I made a self calibration checker, which is basically a 21mm breaker-bolt, which lets go at 100Nm, and everytime I use the torque wrenches I do the test, and if the wrench clicks before I then get it calibrated.

Mine are perfect, and deadly accurate.

Infact ive never known anyone have a problem with a snap-on torque wrench until ive just read your post.

Have you got one of those new digital ones ?


----------



## rapidseven (Apr 26, 2007)

Malcy said:


> Don't get me wrong, I love Snap-on tools (the boxes are a bit crappy though, Tool Marque do the best imo)


Are you serious :lol:

Snap-On roller bearing tools boxes are without doubt the best form of storage out there.


----------



## Malcy (Oct 14, 2008)

rapidseven said:


> Are you serious :lol:
> 
> Snap-On roller bearing tools boxes are without doubt the best form of storage out there.

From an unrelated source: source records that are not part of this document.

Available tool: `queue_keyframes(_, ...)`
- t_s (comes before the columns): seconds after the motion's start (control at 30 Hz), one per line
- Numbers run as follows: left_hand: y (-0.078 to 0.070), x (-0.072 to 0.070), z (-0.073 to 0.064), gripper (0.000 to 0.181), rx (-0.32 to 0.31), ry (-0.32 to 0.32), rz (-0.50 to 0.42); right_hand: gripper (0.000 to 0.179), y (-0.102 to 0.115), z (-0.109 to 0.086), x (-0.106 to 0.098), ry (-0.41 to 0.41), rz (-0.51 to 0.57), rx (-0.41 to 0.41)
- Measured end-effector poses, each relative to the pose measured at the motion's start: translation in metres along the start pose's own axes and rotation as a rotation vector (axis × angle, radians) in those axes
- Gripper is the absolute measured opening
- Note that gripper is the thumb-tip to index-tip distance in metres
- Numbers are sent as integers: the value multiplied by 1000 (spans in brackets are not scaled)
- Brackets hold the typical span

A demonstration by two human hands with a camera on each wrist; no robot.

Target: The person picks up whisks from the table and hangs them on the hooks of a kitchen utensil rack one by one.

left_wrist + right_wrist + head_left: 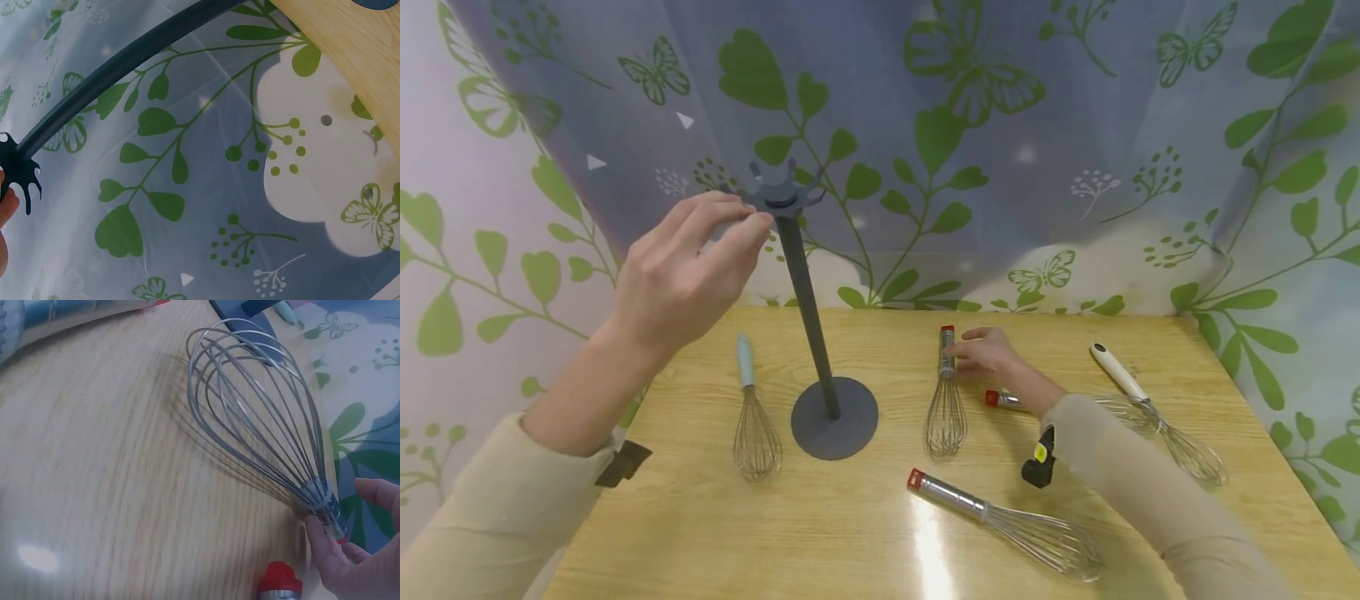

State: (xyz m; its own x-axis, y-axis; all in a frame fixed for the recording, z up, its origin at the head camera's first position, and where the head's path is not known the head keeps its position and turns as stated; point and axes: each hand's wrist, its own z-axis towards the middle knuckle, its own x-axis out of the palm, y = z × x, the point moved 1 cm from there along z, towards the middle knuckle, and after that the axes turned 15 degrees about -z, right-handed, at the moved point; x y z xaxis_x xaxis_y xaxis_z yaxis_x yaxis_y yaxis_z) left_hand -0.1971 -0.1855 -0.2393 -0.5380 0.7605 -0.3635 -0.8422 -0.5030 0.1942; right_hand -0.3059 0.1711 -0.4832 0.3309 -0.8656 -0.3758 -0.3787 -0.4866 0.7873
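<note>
My left hand (pixel 688 267) is up at the hooked top of a dark grey utensil stand (pixel 805 292), thumb and fingers pinching its near-left edge. In the left wrist view, only fingertips (pixel 7 207) show beside the hooks (pixel 25 172). My right hand (pixel 988 354) reaches over the table to a steel whisk (pixel 947 408) with a red-ended handle. In the right wrist view, the fingers of this hand (pixel 362 556) lie against the handle of that whisk (pixel 262 419), the thumb held apart from it. The whisk's wires point toward me.
A blue-handled whisk (pixel 752 425) lies left of the stand's round base (pixel 850 442). Another red-ended whisk (pixel 1000 521) lies nearer me. Under my right forearm is a further red-ended whisk (pixel 1003 400), crossing a white-handled whisk (pixel 1120 371). A leaf-patterned curtain (pixel 880 125) hangs behind the table.
</note>
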Motion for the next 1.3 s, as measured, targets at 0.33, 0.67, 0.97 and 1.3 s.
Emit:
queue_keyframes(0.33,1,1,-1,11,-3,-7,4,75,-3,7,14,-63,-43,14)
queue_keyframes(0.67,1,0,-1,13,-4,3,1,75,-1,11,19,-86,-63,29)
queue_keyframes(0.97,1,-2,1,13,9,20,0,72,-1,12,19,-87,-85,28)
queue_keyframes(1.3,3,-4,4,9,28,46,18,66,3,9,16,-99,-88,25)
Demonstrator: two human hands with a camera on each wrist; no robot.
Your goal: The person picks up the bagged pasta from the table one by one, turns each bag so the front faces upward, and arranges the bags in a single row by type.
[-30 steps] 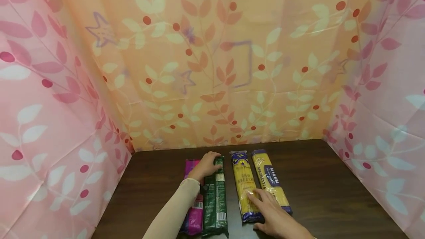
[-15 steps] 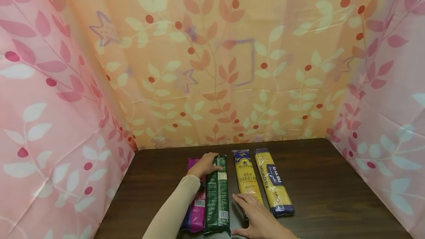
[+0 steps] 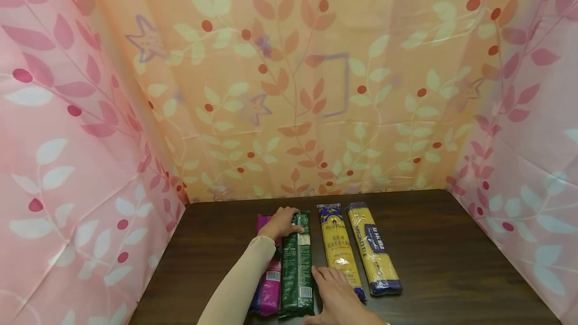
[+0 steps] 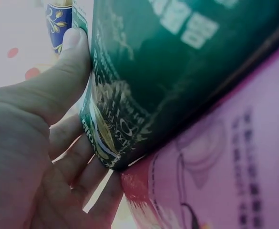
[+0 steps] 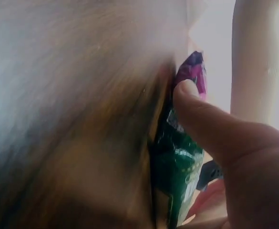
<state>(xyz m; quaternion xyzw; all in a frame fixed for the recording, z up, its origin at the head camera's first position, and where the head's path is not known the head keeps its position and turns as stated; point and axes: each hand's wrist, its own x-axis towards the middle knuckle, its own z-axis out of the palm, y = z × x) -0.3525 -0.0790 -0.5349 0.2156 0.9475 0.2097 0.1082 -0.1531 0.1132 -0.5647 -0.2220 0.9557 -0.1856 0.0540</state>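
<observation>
A green spaghetti packet (image 3: 296,265) lies lengthwise on the table, with a pink-and-purple pasta packet (image 3: 271,290) close along its left side. My left hand (image 3: 281,223) rests over the far ends of these two. In the left wrist view its thumb (image 4: 72,57) lies along the green packet's edge, while the other fingers spread loosely at its end. My right hand (image 3: 336,295) is beside the green packet's near right side, its fingers fairly straight and the fingertips at the edge. Right of it lie a yellow spaghetti packet (image 3: 339,250) and a yellow-and-blue spaghetti packet (image 3: 374,252).
The dark wooden table (image 3: 451,255) extends to both sides of the packets. Behind it hangs an orange leaf-patterned curtain (image 3: 384,154), and pink curtains (image 3: 90,189) close off the left and right.
My right hand has left the yellow packets and moved left to the green packet's near end. My left hand has stayed at the far ends. The view has shifted slightly.
</observation>
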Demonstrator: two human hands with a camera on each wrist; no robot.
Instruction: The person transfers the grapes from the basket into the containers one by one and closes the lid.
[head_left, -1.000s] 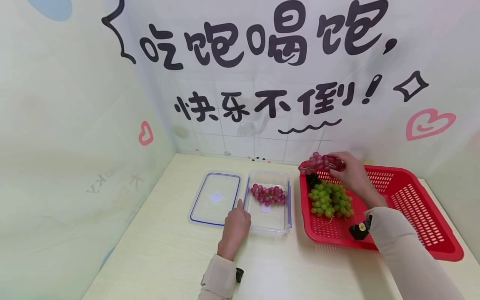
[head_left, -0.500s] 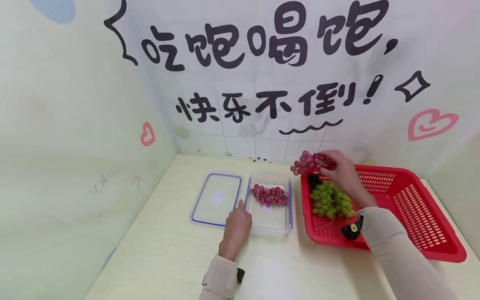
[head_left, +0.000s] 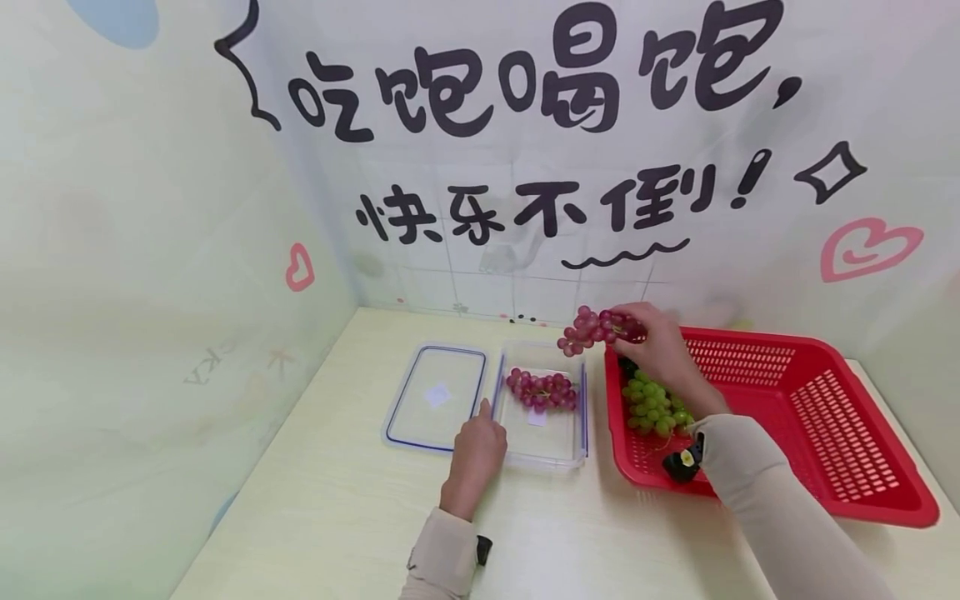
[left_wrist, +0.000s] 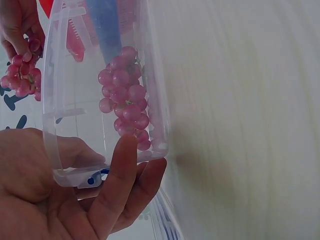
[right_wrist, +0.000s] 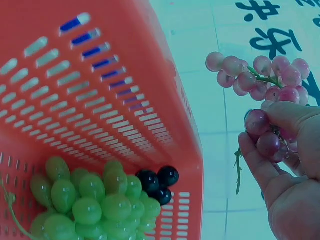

Ohh right...but they're still held together by spot welds. Tool Marque seam weld theirs and as far as I know they're the people that do. I'd bet any money that a seam weld will hold together a lot longer than a spot weld!


----------



## MV Owner (Nov 5, 2008)

Britool Torque wrenches seem to be competitively priced on flea bay. Williams Autotorque might also be work consideration


----------



## Markyt001 (Mar 23, 2007)

Thanks for the replies folks. 

Anyone gotta free Snap-on wrench going?hehehe cheeky or what!!!!:thumb::thumb:


Thanks again


----------



## HalfordsShopper (Jul 8, 2008)

lol @ snap on.

The guy wants a wrench to put his wheels back on every now an then. If he was a pro mechanic and wanted a wrench to last several years of hard daily use, then yes splashing cash on a snap on might be i good idea. But for what the OP wants - its totally over the top.

Horses for courses and all that.


----------



## trenchfoot (Jan 11, 2007)

The company I work for buy mainly Snap-On tools so I'm very familiar with them, but some of these are extremely disliked by those of use having to use them and alternative brand equivelants are sought. 

Notably the best Snap-On tools are their screwdrivers - you really can't beat them, but when it comes to their ratchet-wrenches and Torque wrenches there are other brands that are better and for far less cost. IMO the only really good thing about Snap-On is their guarantee and nothing else, and that's why they generate brand loyalty, but being blinkered by that is foolhardy and doesn't make any economic sense.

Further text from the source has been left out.